* **Data supplied**
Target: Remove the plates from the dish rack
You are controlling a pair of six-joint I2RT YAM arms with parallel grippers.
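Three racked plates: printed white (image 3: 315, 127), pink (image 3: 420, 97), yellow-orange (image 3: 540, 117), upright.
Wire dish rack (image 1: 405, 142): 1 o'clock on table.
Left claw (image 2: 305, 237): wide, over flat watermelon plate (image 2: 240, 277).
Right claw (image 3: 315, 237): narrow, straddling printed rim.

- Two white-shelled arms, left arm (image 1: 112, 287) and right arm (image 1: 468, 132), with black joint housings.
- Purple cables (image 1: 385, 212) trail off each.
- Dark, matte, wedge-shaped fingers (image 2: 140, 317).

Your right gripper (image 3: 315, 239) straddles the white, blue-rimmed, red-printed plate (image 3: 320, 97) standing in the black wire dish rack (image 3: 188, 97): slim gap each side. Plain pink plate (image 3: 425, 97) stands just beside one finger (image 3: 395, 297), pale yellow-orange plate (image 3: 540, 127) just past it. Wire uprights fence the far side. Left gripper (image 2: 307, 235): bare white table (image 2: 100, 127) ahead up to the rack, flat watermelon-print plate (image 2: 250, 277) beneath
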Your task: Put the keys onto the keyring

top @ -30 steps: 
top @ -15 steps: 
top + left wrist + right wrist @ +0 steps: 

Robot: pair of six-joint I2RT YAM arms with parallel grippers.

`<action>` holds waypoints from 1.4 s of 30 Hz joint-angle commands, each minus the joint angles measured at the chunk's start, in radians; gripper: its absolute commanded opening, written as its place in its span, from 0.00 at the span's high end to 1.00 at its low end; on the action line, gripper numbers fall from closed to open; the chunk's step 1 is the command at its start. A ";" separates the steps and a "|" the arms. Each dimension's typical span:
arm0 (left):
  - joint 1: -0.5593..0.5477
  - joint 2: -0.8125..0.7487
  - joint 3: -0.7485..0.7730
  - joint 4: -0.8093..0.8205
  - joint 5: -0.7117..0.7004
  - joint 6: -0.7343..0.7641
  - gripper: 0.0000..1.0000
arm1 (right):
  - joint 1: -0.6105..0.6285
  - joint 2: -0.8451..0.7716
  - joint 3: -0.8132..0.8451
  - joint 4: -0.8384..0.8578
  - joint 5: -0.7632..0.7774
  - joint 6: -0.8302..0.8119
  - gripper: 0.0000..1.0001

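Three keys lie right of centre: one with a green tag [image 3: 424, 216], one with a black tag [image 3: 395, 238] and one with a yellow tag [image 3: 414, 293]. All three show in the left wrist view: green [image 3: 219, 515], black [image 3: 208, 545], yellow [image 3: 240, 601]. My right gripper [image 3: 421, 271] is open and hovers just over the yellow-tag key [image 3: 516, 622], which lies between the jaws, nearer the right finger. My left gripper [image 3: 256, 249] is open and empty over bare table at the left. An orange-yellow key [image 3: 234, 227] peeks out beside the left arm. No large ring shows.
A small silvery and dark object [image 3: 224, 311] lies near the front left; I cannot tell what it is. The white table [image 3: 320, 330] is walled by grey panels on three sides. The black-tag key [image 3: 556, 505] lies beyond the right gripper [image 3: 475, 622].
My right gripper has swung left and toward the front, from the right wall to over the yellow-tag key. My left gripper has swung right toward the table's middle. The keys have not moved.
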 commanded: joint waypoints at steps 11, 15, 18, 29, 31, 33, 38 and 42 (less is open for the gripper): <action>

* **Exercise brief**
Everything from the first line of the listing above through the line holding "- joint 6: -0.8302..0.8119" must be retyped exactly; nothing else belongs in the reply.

* **Result**
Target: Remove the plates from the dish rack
You are controlling a pair of six-joint I2RT YAM arms with parallel grippers.
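Three racked plates: printed white (image 3: 315, 127), pink (image 3: 420, 97), yellow-orange (image 3: 540, 117), upright.
Wire dish rack (image 1: 405, 142): 1 o'clock on table.
Left claw (image 2: 305, 237): wide, over flat watermelon plate (image 2: 240, 277).
Right claw (image 3: 315, 237): narrow, straddling printed rim.

- Two white-shelled arms, left arm (image 1: 112, 287) and right arm (image 1: 468, 132), with black joint housings.
- Purple cables (image 1: 385, 212) trail off each.
- Dark, matte, wedge-shaped fingers (image 2: 140, 317).

Your right gripper (image 3: 315, 239) straddles the white, blue-rimmed, red-printed plate (image 3: 320, 97) standing in the black wire dish rack (image 3: 188, 97): slim gap each side. Plain pink plate (image 3: 425, 97) stands just beside one finger (image 3: 395, 297), pale yellow-orange plate (image 3: 540, 127) just past it. Wire uprights fence the far side. Left gripper (image 2: 307, 235): bare white table (image 2: 100, 127) ahead up to the rack, flat watermelon-print plate (image 2: 250, 277) beneath
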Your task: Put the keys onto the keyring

top @ -30 steps: 
top @ -15 steps: 
top + left wrist + right wrist @ +0 steps: 

Robot: pair of six-joint I2RT YAM arms with parallel grippers.

`<action>` holds waypoints from 1.4 s of 30 Hz joint-angle commands, each minus the joint angles measured at the chunk's start, in radians; gripper: its absolute commanded opening, written as its place in its span, from 0.00 at the span's high end to 1.00 at its low end; on the action line, gripper numbers fall from closed to open; the chunk's step 1 is the command at its start. A ";" separates the steps and a "|" the arms. Each dimension's typical span:
arm0 (left):
  - joint 1: -0.5593..0.5477
  - joint 2: -0.8125..0.7487
  - joint 3: -0.7485..0.7730
  - joint 4: -0.8093..0.8205
  - joint 5: -0.7117..0.7004
  - joint 6: -0.7343..0.7641
  - gripper: 0.0000..1.0000
arm1 (right):
  - joint 1: -0.6105..0.6285
  - joint 2: -0.8451..0.7716
  - joint 3: -0.8132..0.8451
  - joint 4: -0.8384..0.8578
  - joint 5: -0.7632..0.7774
  - joint 6: -0.8302..0.8119

With the answer given, the exercise is complete.